You can now do a sleep apnoea test using your watch. Is it worth it?
You also might understand why up to 90 per cent of the 1 billion-odd people believed to have sleep apnoea go undiagnosed.
Apart from potential cost and access issues, fatigue is so common we've normalised it – we live in the era of 'The Great Exhaustion', according to author and computer science professor Cal Newport. Besides, who wants another disturbed night's sleep for a test when they already feel dog-tired?
Enter the growing number of wearables offering a minimally disruptive sleep apnoea test in the comfort of your own bed.
But how does a device on your wrist detect obstructive sleep apnoea (OSA), in which throat muscles intermittently collapse and block the airway during sleep, causing a person's breathing to stop and start? How accurate are they? And, if they don't replace a formal diagnosis, what's the point?
Last week, Apple announced the Australian release of its sleep apnoea feature, available on Apple Watch Series 9 and above and Apple Watch Ultra 2. In August, Samsung's sleep apnoea feature on the Galaxy Watch will become available in Australia.

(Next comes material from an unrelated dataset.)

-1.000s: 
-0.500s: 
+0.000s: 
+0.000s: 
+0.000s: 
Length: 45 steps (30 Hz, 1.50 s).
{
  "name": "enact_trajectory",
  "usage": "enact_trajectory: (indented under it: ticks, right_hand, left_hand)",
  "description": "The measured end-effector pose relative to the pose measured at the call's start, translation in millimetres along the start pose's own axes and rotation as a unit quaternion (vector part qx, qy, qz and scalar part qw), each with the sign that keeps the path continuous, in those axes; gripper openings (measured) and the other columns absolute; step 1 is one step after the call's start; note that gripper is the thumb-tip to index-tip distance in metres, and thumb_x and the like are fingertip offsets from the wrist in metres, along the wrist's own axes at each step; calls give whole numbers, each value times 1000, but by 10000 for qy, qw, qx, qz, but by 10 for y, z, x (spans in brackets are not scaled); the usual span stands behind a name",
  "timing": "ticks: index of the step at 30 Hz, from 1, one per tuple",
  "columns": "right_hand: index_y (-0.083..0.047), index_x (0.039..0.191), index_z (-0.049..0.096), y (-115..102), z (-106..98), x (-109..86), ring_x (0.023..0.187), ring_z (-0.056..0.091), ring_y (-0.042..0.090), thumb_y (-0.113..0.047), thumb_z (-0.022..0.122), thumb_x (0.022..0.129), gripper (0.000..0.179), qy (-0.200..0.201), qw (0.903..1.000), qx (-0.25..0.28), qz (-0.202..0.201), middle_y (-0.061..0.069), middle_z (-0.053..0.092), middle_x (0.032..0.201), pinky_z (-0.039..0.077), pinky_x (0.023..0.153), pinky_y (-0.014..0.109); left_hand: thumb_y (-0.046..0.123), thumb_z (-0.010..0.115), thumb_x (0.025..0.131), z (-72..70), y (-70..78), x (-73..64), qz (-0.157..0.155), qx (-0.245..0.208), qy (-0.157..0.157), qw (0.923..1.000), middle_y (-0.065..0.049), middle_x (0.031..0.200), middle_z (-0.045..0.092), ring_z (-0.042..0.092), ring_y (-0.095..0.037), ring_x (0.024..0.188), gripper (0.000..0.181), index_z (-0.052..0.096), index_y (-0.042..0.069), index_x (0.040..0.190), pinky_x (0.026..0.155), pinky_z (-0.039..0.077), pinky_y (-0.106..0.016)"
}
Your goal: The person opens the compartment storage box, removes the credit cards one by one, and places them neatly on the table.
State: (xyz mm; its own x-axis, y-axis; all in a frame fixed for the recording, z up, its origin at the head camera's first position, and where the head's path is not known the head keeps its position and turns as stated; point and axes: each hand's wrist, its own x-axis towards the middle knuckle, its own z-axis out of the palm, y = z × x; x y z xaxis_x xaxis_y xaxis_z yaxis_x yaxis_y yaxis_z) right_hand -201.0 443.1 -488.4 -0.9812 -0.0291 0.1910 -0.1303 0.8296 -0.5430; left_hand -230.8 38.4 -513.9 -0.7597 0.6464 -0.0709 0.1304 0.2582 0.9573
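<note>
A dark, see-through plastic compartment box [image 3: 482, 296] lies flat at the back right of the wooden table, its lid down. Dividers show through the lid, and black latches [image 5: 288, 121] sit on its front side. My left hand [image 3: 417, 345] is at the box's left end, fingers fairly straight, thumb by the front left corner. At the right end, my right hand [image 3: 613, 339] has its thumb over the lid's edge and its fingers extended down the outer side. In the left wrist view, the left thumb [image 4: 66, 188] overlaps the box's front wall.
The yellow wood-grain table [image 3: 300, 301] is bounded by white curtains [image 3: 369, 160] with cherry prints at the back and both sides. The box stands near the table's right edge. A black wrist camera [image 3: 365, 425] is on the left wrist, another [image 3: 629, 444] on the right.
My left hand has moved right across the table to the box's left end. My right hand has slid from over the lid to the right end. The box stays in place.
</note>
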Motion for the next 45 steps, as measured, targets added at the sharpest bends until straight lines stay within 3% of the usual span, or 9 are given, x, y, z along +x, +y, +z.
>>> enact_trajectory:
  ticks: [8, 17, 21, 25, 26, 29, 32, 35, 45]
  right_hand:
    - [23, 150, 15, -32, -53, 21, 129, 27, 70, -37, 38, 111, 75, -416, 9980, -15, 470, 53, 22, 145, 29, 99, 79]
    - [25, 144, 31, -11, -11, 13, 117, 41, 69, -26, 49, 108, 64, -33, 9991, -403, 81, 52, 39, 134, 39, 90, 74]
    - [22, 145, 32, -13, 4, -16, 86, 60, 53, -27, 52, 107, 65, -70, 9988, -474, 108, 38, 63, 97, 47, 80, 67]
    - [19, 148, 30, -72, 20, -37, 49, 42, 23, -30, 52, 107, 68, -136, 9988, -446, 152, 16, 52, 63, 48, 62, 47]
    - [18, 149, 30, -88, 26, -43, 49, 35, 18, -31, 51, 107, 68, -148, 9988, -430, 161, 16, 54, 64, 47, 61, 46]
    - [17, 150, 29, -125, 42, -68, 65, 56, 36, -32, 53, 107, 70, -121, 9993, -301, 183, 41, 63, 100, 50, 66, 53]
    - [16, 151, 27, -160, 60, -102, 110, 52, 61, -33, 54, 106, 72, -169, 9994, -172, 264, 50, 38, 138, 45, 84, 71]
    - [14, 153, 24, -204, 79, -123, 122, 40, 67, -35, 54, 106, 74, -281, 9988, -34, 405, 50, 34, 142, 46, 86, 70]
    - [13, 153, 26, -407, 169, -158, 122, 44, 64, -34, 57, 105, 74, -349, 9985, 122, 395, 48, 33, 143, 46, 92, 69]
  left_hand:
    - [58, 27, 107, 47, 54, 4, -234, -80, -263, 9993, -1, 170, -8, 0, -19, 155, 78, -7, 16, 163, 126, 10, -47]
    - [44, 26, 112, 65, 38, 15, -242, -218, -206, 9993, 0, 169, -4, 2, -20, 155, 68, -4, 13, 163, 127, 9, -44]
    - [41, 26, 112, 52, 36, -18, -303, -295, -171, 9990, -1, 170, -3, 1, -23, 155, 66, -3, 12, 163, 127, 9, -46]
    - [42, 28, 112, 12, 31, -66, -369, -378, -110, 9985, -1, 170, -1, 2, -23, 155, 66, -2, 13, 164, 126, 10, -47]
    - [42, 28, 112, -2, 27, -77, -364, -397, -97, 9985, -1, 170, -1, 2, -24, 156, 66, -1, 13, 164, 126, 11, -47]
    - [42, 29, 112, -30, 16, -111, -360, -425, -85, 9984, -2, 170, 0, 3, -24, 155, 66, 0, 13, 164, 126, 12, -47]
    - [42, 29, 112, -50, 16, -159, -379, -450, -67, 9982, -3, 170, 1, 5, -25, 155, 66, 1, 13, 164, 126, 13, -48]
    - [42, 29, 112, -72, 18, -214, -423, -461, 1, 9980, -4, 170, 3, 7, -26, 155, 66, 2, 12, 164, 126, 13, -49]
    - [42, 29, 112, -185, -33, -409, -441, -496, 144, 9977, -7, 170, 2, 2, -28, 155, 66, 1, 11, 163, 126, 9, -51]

While other devices, such as Whoop, Oura, Garmin and FitBit, have sleep health features that can alert the wearer to disrupted sleep patterns, they do not have specific Therapeutic Goods Administration-approved features to detect breathing disturbances and therefore sleep apnoea.
So how does it work?
Dr Matt Bianchi, formerly an assistant professor in neurology at Harvard Medical School, is now a research scientist at Apple.